The Civil Rights Act is most often identified with the desegregation of public buses and busing to integrate schools. But it also has a key provision that ensures that people of color are able to access buses to begin with — and has also been used to ensure that minority communities are not subjected disproportionately to pollution.
That provision is Title VI, which bars any program or project receiving federal funding from discriminating against people on the basis of race, ethnicity, nation of origin, or gender. For advocates of environmental justice, Title VI is the bridge to ensuring that economic opportunities and environmental protection are offered equally to all communities, not just the wealthy. It also protects people of color from being left out of discussions that impact the places where they live, work, and play.
“Any state or local agency that receives federal funds needs to be compliant with Title VI,” says Riggs. “Meaning, they need to recognize communities that have been historically marginalized and take steps to make sure they are included in these kinds of decisions.”
Over the years, Title VI complaints have helped shutter polluting factories, cap leaky landfills, and block zoning policies that placed undesirable development in or near communities of color. A 2001 Supreme Court ruling made it more difficult for private parties to sue under this title, however, and federal agencies have been inconsistent in bringing the claims themselves. And the Greenville bridge demolition is a classic illustration of how governments still fail to adequately consider race when making decisions.
African Americans make up about 30 percent of Greenville’s population, but they constitute 78 percent of the Southernside neighborhood. It’s also a mostly elderly community where a quarter of them don’t have cars, compared to a 6 percent carless rate throughout Greenville county. Consequently, many Southernside residents opt to cross the railroad tracks illegally or walk nearly two miles along the Pete Hollis highway to reach jobs and schools in the city. Four people have been injured walking the highway, according to the Southern Coalition for Southern Justice.
A decision on Riggs’ complaint is still pending, but it sparked a Federal Highway Administration investigation last summer, and FHA officials are now exploring relief options for the disconnected Southernside residents. Greenville county and a regional planning commission have committed funds to building a new pedestrian bridge.
But while a new, safe transit solution for these citizens is welcome, Riggs says she hopes that the state recognizes the principles of the case so that the state understands its obligations to comply with the Civil Rights Act on matters like this one.
Five decades after it was signed into law, the Civil Rights Act remains under attack. But without Title VI, slights to disadvantaged communities like Southernside would go unremedied, if they were noticed at all, which is why environmental justice advocates have relied on them heavily throughout their history. In fact, the first half of the Milestones report is pretty heavy with listings of Title VI complaints, settlements, and victories.

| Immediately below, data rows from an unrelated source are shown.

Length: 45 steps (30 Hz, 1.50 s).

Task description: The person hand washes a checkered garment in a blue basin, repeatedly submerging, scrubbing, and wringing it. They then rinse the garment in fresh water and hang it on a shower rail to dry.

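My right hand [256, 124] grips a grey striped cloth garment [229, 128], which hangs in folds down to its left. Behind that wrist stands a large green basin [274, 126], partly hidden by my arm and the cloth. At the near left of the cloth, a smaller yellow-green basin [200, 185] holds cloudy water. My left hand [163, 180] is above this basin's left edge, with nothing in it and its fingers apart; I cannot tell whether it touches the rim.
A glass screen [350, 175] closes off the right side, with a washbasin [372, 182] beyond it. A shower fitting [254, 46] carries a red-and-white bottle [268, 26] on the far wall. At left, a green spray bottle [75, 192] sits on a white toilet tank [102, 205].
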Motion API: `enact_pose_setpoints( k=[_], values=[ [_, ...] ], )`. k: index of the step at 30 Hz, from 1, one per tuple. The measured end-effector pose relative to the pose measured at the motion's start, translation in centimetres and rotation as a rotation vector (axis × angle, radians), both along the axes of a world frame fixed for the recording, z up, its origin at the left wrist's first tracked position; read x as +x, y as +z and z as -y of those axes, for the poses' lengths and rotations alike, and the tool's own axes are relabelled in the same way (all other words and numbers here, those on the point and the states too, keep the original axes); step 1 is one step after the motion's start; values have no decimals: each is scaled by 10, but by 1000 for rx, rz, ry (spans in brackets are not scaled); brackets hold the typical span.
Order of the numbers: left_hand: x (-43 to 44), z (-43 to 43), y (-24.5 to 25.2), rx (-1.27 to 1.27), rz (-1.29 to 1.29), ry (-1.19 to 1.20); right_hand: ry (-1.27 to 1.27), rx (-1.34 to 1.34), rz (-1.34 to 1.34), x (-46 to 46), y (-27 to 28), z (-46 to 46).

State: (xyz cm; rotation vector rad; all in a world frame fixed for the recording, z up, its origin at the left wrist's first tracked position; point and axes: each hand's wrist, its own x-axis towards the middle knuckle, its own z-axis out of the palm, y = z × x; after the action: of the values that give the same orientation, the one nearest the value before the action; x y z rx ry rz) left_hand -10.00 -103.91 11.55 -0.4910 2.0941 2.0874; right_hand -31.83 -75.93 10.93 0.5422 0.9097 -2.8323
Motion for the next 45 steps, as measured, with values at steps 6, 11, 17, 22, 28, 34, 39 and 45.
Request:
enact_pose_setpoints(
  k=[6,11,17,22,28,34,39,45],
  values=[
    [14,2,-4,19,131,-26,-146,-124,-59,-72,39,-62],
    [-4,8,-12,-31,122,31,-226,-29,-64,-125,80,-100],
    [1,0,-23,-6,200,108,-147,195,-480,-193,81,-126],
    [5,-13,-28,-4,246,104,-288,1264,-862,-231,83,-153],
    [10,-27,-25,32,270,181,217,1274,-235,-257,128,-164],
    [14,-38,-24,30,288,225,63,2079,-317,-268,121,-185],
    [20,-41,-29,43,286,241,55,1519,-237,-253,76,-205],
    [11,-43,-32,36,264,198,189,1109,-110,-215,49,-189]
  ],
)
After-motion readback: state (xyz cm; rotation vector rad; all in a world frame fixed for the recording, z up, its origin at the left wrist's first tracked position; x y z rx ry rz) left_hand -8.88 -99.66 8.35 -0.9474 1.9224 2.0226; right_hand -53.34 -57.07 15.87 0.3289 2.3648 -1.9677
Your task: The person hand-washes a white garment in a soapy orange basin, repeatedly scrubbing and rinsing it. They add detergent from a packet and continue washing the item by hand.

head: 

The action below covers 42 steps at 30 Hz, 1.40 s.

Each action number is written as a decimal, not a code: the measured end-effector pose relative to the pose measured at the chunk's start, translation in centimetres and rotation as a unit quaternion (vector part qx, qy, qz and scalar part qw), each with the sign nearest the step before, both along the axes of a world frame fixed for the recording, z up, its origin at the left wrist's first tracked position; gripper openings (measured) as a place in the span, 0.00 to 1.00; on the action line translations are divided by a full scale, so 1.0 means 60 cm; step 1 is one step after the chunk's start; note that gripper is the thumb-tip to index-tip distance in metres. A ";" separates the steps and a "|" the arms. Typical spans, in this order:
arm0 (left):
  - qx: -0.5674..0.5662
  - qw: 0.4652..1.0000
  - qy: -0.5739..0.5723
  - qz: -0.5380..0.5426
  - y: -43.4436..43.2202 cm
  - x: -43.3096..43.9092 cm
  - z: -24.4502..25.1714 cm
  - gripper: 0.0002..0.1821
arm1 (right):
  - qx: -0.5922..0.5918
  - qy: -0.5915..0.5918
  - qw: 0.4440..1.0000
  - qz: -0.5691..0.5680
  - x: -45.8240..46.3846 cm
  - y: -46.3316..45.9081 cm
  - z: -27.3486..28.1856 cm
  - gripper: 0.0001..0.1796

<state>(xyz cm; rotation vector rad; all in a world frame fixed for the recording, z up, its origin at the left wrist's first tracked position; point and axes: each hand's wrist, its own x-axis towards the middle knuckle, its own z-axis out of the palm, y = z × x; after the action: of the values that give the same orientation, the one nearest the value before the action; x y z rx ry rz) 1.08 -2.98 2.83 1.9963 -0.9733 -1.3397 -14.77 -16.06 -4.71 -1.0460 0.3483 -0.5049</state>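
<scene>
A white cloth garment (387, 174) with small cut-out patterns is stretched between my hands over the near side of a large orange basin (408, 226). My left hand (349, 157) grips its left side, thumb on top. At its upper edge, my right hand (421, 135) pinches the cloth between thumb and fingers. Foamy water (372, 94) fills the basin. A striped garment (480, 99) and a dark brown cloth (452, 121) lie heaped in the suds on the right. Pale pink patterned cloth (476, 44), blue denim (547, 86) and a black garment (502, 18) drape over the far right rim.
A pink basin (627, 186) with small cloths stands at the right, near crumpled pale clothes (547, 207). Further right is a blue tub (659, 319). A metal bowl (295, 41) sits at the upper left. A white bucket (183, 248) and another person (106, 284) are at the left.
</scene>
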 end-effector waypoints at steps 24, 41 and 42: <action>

“A lot of people think that our rights are equally enforced, but we’re not talking about 1954 and the bus boycotts, we’re talking about people’s rights being violated right now,” said Bullard. “The fact that people still recognize this today and not just laying back taking it, that in and of itself is something worth celebrating.”
Correction: We originally referred to Title VI complaints as lawsuits. That was incorrect. Grist regrets the error.